La scène s’est déroulée vendredi dernier à Manchester, en Angleterre, lors d’une représentation de la comédie musicale The Bodyguard. Alors que Melody Thornton, vedette féminine du spectacle, entamait a cappella le grand succès I Will Always Love You, une spectatrice assise au balcon s’est mise à chanter aussi fort qu’elle.

Et elle l’a fait en faussant gaiement.

La chose a rapidement tourné au vinaigre et a pris des allures de Far West. Deux femmes ont été repérées par des membres du personnel qui ont dû user d’une certaine force pour les expulser. Un internaute a d’ailleurs écrit sur YouTube : « L’ironie d’être expulsée par un agent de sécurité en allant voir The Bodyguard ! »

Comme les spectatrices résistaient, des spectateurs se sont mis à scander « Dehors ! Dehors ! ». Une vidéo montre l’instant où l’on évacue les femmes. C’est hallucinant !

Face à ce chaos, l’équipe de production a décidé de mettre fin à la représentation. Plus tard, Melody Thornton a enregistré un message qui a été relayé sur les réseaux sociaux dans lequel elle disait qu’elle était navrée de la tournure des évènements.

Imaginez ! Vous avez payé entre 65 $ et 115 $ pour aller entendre des professionnels chanter sur scène et vous avez deux aspirantes au Gong Show qui gâchent votre soirée.

J’ai voulu savoir si au Théâtre St-Denis, où Le Bodyguard est également présenté depuis quelques jours, on avait connu ce genre de problème. Absolument pas, m’a répondu le porte-parole Kevin Lalancette, de la firme Roy & Turner, en ajoutant que « les gens peuvent chanter autant qu’ils le souhaitent ».
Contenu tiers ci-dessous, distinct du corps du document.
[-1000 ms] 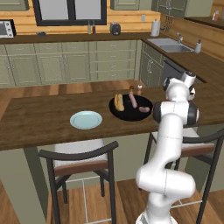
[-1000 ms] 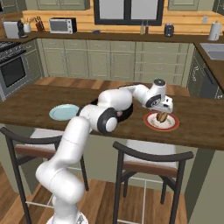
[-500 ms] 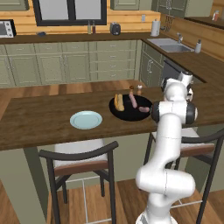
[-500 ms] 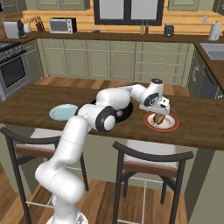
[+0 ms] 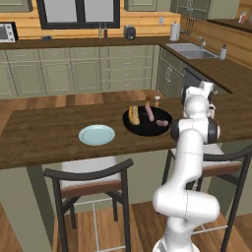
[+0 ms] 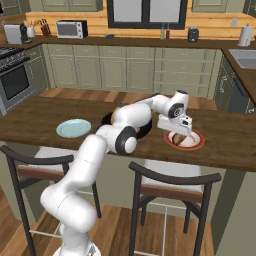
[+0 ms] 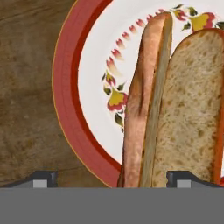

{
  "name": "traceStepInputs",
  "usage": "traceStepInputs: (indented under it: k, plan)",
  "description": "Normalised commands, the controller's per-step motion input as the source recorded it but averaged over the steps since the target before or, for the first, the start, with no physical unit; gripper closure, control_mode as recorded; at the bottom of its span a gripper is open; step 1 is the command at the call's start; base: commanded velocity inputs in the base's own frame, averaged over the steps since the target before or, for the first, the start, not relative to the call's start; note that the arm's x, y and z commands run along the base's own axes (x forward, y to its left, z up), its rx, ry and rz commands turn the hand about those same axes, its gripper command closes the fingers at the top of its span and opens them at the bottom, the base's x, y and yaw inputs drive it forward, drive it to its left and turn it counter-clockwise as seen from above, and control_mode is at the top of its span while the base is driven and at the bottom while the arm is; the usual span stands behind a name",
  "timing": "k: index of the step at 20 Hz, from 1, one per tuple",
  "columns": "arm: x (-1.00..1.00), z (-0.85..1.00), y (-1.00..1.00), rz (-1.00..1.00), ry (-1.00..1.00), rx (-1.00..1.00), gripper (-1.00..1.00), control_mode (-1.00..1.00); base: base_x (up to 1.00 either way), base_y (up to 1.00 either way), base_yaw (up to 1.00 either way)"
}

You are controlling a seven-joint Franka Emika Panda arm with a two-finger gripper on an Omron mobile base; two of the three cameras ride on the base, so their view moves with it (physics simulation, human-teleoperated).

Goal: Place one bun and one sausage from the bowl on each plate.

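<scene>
My gripper (image 6: 181,131) hangs just above the white plate with a red rim (image 6: 196,143) at the counter's right. It is open, and in the hand view the gripper (image 7: 113,181) has its fingertips (image 7: 42,179) spread wide on either side of the food. On that plate (image 7: 70,96) a reddish sausage (image 7: 142,100) lies against a bun (image 7: 192,109). The black bowl (image 5: 142,129) holds a bun (image 5: 133,114) and two sausages (image 5: 150,113). The pale blue plate (image 5: 97,134) lies bare to the bowl's left, and it also shows as the pale blue plate (image 6: 73,128) in the right base view.
Two stools (image 5: 91,179) stand against the near side of the wooden counter (image 5: 44,138). My arm stretches over the bowl (image 6: 107,119) in the right base view. Small shakers (image 5: 152,101) stand behind the bowl. Kitchen cabinets and a sink line the far walls.
The hand has stayed over the red-rimmed plate and barely moved. Its jaws stand a touch wider than a second ago.
</scene>
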Motion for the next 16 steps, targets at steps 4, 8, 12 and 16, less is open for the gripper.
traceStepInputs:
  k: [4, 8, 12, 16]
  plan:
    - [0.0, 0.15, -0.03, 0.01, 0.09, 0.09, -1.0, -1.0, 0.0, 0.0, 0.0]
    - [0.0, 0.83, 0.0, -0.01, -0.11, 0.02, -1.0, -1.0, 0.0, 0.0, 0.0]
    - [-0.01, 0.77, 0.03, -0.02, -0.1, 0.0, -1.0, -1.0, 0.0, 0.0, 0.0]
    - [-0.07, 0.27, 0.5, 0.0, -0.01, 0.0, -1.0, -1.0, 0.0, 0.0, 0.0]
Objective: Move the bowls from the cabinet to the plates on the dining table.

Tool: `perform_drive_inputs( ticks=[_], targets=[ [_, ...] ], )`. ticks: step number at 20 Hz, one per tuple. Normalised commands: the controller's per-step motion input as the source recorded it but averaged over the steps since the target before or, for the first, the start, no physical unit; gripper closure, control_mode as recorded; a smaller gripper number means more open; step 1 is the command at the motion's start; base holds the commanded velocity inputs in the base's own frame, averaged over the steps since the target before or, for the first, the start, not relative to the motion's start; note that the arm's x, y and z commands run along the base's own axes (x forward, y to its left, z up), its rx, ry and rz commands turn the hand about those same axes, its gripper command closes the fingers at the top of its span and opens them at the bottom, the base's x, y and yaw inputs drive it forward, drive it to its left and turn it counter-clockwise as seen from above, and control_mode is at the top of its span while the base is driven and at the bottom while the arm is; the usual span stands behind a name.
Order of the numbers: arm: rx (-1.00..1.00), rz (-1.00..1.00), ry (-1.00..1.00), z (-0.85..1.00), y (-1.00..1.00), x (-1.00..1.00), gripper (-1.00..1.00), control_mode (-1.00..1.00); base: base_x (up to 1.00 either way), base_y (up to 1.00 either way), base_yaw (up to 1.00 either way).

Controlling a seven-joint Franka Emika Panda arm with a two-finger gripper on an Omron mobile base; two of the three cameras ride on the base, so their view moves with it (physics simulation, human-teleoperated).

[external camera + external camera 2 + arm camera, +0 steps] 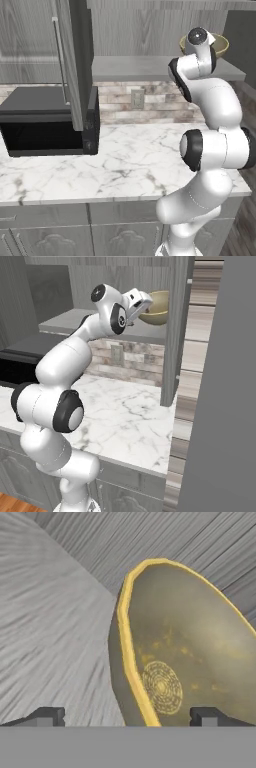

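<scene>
One cabinet (pixel 176 331) fills the upper part of the right base view, its grey wood-grain door swung open and a plain shelf (pixel 150 67) across the upper middle of the left base view. Below lies a white marble counter (pixel 125 165), with a black microwave (pixel 47 122) at the left. One bowl (pixel 156 307) rests on the shelf at upper centre: olive-tan, yellowish rim, ring pattern inside. Gripper (pixel 127 717) spread wide, fingertips (pixel 47 716) either side of the rim, apparently not touching.
</scene>
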Motion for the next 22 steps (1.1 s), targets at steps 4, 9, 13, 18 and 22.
perform_drive_inputs(
  ticks=[4, 9, 13, 18, 22],
  targets=[
    [0.0, 0.0, 0.0, -0.23, -0.01, 0.1, 1.0, -1.0, 0.0, 0.0, 0.0],
    [0.0, 0.0, 0.05, -0.23, -0.01, 0.05, 1.0, -1.0, 0.0, 0.0, 0.0],
    [0.0, 0.01, 0.11, -0.13, -0.06, 0.0, 1.0, -1.0, 0.0, 0.0, 0.0],
    [0.0, 0.01, 0.06, -0.06, 0.04, 0.0, 1.0, -1.0, 0.0, 0.0, 0.0],
    [0.0, 0.0, 0.0, -0.01, 0.19, -0.06, 1.0, -1.0, 0.0, 0.0, 0.0]
  ],
)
Est-ce que les spectatrices de Manchester étaient simplement éméchées et faisaient partie de cette catégorie de « spectateurs toxiques », sujet que j’ai abordé l’été dernier dans deux chroniques1, 2 ? Ce n’est pas clair.

Je me suis aussi demandé si ces femmes voulaient défier une consigne mise en place par la direction du Palace Theatre où avait lieu le spectacle. En effet, des ouvreurs montraient au public des panneaux avec la mention Please refrain from singing along (s’il vous plaît, veuillez vous abstenir de chanter) avant le spectacle.

IMAGE TIRÉE D’UNE VIDÉO

Une employée tient une affiche demandant aux spectateurs de ne pas chanter durant le spectacle.

Des annonces ont également été faites pour dire que les spectateurs auraient la possibilité de chanter à la fin, mais pas pendant le spectacle. Pendant le dernier numéro, quelqu’un a crié : « Est-ce que ça veut dire qu’on peut commencer à chanter maintenant ? » C’est à ce moment que le désordre a commencé.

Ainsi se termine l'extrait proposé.